Now when we look at these prophets like Amos and see that they understand themselves to be preaching for a lost cause, when things look so dark that it looks like there is no hope, then why preach? If Christ knows he is going to be crucified while the elite in Jerusalem and the Roman Empire will continue on, why does he continue to go to Jerusalem?
Albert Camus writes that “one of the only coherent philosophical positions is revolt. It is a constant confrontation between man and his obscurity. It is not aspiration, for it is devoid of hope. That revolt is the certainty of a crushing fate, without the resignation that ought to accompany it.”

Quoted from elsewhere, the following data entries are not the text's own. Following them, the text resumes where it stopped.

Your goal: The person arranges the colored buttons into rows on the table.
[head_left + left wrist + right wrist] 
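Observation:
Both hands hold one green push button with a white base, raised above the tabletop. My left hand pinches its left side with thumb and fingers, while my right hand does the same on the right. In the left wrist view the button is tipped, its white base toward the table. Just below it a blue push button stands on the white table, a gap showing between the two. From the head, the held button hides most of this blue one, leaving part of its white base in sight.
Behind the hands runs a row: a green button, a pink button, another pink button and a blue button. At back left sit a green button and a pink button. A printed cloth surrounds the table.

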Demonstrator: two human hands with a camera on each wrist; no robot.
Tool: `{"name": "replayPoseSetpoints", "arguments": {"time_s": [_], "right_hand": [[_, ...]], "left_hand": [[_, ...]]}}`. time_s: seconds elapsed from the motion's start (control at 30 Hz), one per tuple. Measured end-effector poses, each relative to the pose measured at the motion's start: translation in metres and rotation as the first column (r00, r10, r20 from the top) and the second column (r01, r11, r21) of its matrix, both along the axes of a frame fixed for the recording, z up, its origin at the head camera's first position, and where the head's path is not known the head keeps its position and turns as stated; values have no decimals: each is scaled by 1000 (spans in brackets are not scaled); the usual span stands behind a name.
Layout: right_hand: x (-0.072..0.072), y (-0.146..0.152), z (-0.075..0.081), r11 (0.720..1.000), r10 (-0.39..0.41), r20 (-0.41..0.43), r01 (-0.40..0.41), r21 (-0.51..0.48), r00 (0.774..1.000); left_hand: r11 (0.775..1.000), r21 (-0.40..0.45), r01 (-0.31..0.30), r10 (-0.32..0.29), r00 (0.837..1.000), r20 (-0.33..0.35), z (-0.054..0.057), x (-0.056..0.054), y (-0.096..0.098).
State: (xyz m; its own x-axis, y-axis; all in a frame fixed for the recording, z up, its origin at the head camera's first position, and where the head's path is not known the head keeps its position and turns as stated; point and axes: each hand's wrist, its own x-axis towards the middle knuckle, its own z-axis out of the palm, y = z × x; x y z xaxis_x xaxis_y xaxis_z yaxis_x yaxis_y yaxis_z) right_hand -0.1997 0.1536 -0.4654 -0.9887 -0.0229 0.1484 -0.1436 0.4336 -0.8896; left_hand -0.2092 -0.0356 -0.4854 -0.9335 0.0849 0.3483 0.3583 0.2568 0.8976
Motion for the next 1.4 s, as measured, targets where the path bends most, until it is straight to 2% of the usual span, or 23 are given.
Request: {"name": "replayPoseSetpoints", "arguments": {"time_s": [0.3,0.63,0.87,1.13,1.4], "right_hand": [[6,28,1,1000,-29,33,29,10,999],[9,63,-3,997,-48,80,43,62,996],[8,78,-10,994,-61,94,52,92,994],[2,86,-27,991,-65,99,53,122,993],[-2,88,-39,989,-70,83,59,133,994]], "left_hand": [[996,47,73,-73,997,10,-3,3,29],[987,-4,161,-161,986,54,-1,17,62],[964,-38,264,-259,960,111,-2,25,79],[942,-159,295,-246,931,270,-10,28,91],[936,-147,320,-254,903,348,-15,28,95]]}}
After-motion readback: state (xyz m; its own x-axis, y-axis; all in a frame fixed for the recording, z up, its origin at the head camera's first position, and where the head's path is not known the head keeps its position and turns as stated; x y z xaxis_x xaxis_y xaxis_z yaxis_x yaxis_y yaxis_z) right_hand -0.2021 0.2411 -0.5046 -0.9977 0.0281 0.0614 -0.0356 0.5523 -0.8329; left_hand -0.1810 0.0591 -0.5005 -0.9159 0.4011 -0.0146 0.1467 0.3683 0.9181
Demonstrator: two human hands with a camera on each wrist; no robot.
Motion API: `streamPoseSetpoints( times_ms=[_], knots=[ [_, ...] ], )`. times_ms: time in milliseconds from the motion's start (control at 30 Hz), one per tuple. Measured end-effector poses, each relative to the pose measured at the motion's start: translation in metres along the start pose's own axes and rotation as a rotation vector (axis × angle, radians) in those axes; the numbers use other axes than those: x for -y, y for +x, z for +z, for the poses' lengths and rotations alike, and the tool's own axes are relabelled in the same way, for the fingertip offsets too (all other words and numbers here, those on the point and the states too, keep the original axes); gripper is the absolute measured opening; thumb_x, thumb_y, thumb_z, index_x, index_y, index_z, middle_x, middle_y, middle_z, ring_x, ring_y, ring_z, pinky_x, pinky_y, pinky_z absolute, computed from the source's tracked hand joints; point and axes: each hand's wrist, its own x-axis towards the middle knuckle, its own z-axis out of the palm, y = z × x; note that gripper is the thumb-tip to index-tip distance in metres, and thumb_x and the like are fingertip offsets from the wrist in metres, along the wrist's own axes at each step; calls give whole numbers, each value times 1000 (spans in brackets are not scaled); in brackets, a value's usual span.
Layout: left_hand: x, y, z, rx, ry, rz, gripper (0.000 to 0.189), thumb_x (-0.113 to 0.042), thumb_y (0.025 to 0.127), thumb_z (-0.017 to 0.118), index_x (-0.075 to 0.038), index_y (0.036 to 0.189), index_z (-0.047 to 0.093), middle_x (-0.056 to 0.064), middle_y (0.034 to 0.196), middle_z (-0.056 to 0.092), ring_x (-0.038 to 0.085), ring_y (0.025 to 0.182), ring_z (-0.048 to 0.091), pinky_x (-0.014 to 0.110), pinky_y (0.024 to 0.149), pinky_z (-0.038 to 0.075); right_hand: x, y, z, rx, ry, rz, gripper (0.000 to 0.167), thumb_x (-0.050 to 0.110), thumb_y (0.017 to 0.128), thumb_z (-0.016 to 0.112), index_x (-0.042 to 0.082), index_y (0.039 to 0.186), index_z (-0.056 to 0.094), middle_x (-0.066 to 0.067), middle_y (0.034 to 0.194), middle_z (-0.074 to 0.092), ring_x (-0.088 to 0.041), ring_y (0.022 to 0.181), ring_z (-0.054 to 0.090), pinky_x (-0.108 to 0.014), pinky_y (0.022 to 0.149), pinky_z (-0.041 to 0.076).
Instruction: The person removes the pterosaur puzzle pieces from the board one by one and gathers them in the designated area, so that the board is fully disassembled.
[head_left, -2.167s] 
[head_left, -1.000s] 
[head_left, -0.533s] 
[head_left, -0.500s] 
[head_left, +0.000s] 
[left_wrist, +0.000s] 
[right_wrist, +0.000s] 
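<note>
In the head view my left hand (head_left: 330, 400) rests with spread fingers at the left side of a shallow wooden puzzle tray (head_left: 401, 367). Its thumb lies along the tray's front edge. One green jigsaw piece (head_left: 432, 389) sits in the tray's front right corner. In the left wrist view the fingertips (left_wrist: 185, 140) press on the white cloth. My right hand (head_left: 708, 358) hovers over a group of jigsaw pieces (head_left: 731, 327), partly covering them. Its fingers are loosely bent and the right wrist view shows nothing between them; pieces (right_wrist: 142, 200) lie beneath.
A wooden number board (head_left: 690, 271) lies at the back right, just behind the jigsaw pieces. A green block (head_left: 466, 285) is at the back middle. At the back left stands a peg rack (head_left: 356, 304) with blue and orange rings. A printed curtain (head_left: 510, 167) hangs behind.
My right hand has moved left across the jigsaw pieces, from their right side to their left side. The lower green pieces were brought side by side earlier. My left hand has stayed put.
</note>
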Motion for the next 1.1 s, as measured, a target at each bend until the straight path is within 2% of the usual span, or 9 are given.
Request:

Chris Hedges continues: “Rebellion is its own justification. It erodes, however imperceptibly, the structures of oppression. It sustains the embers of empathy and compassion, as well as justice. These embers are not insignificant. They keep alive the capacity to be human. They keep alive the possibility, however dim, that the forces that are orchestrating our social murder can be stopped. Rebellion must be embraced, finally, not only for what it will achieve, but for what it will allow us to become. In that becoming we find hope.”
From the point of view of Amos, there is hope in the insistence that despite all the evidence, God is a God of justice, and nothing can change that. As we live into this faith, this revolt, whether we live or whether we die, we are the insistence there is a God, and there is hope.
Now Christ has his angry moments. Woe to you scribes and pharisees, and he overturns the table of the money changers. But Christ isn’t just an angry voice for justice, but has a positive, mystical hope in the joy and power of love. Love is its own victory and wherever it exists, it has already won.